In OS X, copy a link to the clipboard, then choose B-G's streaming script from the AppleScript menu and watch the video. In Linux, use the Firefox add-on Open With to create a new menu item for Mplayer and its args. Then right-click a link in the Youtube EZ Download box and choose "Open Link with Mplayer".

Open With add-on

The other Greasemonkey script has been around awhile and is called Viewtube (also in the screenshots). It replaces Youtube's video player with a picture preview and several buttons for playback and downloading. You can use the Play function to play back videos with the gecko-mediaplayer browser plugin and gnome-mplayer, but that's not cross-platform to OS X. OS X users will still find it useful as the Get button works for downloading, and it replaces Youtube's CPU eating no-flash warning with the aforementioned picture preview. It also works with Youtube's Feather Beta.

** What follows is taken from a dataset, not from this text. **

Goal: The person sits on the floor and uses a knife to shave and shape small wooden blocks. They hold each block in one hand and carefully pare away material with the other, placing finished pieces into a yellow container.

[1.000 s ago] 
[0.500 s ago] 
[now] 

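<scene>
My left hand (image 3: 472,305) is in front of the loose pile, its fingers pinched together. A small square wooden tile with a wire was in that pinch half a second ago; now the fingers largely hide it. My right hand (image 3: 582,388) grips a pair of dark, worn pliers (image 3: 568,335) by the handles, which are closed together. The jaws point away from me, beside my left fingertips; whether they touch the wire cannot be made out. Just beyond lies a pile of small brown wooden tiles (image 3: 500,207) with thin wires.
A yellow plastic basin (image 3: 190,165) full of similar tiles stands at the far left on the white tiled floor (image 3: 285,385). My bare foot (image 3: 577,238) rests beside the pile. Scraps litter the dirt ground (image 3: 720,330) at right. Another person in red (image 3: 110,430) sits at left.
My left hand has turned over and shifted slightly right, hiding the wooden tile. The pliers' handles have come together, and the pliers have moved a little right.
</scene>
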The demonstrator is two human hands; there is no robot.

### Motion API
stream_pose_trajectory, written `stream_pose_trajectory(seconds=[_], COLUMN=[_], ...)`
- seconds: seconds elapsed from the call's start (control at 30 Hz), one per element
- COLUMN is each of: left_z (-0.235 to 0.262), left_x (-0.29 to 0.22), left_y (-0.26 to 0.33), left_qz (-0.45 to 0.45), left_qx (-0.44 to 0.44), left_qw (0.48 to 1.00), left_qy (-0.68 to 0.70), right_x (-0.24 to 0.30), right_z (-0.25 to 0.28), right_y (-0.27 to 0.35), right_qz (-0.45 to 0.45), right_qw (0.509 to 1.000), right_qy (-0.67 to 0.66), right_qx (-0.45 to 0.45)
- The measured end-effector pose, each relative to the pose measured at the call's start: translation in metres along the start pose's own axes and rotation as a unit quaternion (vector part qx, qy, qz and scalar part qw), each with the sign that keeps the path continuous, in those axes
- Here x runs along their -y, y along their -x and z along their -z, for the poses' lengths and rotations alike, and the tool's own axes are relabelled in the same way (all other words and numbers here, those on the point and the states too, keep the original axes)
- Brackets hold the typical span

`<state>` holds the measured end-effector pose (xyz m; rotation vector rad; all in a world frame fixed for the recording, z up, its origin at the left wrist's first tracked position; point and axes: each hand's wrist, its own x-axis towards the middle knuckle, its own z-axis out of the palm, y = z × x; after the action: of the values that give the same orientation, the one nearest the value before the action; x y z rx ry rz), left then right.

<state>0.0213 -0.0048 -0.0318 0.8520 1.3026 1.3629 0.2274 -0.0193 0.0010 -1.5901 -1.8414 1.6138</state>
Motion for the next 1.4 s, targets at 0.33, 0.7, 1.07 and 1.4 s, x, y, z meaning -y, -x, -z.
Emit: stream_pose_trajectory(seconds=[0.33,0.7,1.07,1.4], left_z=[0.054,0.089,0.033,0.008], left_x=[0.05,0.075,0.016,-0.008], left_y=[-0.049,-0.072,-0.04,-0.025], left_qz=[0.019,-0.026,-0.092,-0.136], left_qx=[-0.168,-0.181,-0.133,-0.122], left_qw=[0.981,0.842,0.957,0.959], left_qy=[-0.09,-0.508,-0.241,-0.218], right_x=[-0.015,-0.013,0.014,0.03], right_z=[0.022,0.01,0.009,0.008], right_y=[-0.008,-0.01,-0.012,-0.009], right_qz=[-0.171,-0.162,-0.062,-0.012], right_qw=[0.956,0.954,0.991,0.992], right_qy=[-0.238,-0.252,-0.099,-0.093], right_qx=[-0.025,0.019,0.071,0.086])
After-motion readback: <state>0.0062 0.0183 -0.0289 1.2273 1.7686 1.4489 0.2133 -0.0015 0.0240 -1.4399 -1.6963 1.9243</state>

So there you have it. Streaming Youtube through Mplayer with just a couple of clicks. Also, youtube-dl and these two Greasemonkey scripts have a history of frequent updates so any of Google's periodic breakages shouldn't last long.

I found a couple of other Youtube browsers I didn't try. One was yt, a command line browser, but it didn't have thumbnails so it wasn't for me. Also, there's gtk-youtube-viewer (bottom of page), but I didn't see any documentation about compiling on Debian, and knowing my compiling skills...

Thanks to Peter S. for telling me about youtube-dl :)

UPDATE: There's some good stuff in the comments, too, about UnPlug and more AppleScripts. Read on!

UPDATE II: Peter S. reports playback on his G3 is way smoother with VLC than Mplayer. Here's his VLC + youtube-dl command:

/Applications/VLC.app/Contents/MacOS/VLC $(youtube-dl -gf 18 --prefer-insecure "http://www.youtube.com/watch?v=pSwy412nttI")

So you can adjust all the above commands by pointing to the binary in the VLC app package.